“Islâmicos 14:38” de Isaac Jaló (Divulgação)
23/05/2018 by Lígia
Sinopse:
“O
trio tomou-a pelas mãos, tentando domar o seu corpo barafustador que se recusava
a render-se. Pegou-lhe, uma das três, a sua perna esquerda, à medida que outra
pegou a sua perna direita. A terceira, de alas abertas, aproximou-se dela com a
lâmina, A mãe mirava o chão, penosa, a criança mirava o texto, desesperada. A gritaria
imensa pelo socorro passava nula pelas pessoas, como se a ação se passasse numa
película de um filme mudo. Antes fosse uma mera película aquele pedaço de pesadelo.
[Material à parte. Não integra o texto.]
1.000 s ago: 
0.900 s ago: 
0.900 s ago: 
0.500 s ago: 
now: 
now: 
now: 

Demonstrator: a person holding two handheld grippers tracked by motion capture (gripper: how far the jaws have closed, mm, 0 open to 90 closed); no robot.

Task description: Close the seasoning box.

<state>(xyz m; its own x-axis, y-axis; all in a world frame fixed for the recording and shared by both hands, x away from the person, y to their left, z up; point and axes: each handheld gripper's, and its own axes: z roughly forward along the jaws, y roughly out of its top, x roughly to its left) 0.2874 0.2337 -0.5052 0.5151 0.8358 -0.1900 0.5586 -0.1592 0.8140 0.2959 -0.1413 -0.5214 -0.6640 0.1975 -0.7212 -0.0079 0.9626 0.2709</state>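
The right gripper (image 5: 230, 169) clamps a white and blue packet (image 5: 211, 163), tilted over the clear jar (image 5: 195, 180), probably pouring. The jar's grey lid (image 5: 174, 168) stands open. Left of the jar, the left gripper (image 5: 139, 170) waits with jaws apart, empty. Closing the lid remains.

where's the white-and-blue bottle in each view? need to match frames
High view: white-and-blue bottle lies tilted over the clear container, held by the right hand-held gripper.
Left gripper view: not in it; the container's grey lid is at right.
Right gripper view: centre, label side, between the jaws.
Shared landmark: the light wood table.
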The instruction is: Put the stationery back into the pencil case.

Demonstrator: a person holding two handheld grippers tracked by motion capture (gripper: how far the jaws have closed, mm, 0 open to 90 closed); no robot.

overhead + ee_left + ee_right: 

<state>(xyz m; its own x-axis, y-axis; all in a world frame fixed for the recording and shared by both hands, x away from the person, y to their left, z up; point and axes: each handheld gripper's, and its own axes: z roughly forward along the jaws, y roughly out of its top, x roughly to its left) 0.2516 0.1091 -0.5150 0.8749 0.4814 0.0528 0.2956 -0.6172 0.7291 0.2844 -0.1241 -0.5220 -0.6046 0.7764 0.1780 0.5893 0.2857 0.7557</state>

"Larguem-me, larguem-me. Por favor, larguem-me", mas não. Segurada, firmemente,
impotente, prosseguiu o seu corpo para a feita do gume, a vagina como
seu
alvo. Imagine-se a dor, o horror. Seguiram-se cortes no seu interior, cortes
nada cirúrgicos, cortes caseiros, cortes que não vinham em manuais nem se
aprendiam em aulas de medicina. Cortes aleatórios com fim determinado, o
clitóris feito vítima com os seus lábios descascados por quem seguia a ciência da
cultura. E então a coloração múltipla do vestido resumiu-se numa só, um
vermelho carregado de trauma e angústia. O choro cessara-se por suspensão da
consciência. Um desmaio interrompeu os sentidos de Fatumata, mas não interrompeu
a operação. Corpo inanimado, rezava-se para que ainda estivesse vivo, o que
poderia não acontecer. Eram muitas as que morriam mutiladas. Morta ou não,
deu-se continuidade, uma lâmina tão pequena dera forma à maior das atrocidades.
Uma criança tão pequena dera lugar à maior das atrocidades. E por uma perspetiva
tão paupérrima como a de selar a sua virgindade. Depois de indevidamente
cortada, ervas e pastas deram entrada, não só em cena, mas no interior dos seus
genitais mutilados. Introduzidos com o propósito de facilitar a cicatrização. E
para conclusão do processo que deixava marcas para uma vida, não só físicas,
como emocionais e psicológicas, as pernas eram fortemente atadas, fechadas para
que aquela zona cicatrizasse, simplesmente por encerramento. Agora sim,
largavam-na, agora podiam porque a missão estava cumprida. Estava ela purificada.
E estavam elas gratas. Porque, de igual modo, tinham-se também purificado as
suas mães e as suas avós. Fatumata daria continuidade ao legado que
apelidavam
de fanado, outro dos rituais que empobrecia tão rico continente.”
Num mundo onde os
valores morais são postos à prova diariamente, vive Fatumata, adolescente
nascida e criada no seio de uma família de muçulmanos, cujas tradições lhe
estão marcadas a ferro e fogo no corpo e que vê a sua inocência ser-lhe
arrancada da alma, impotente. É na sua crença que vai encontrar a força para
escolher um novo caminho para percorrer. Esta é a história do amor, da fé, da
vontade e da perseverança, contada pela voz de alguém que acredita.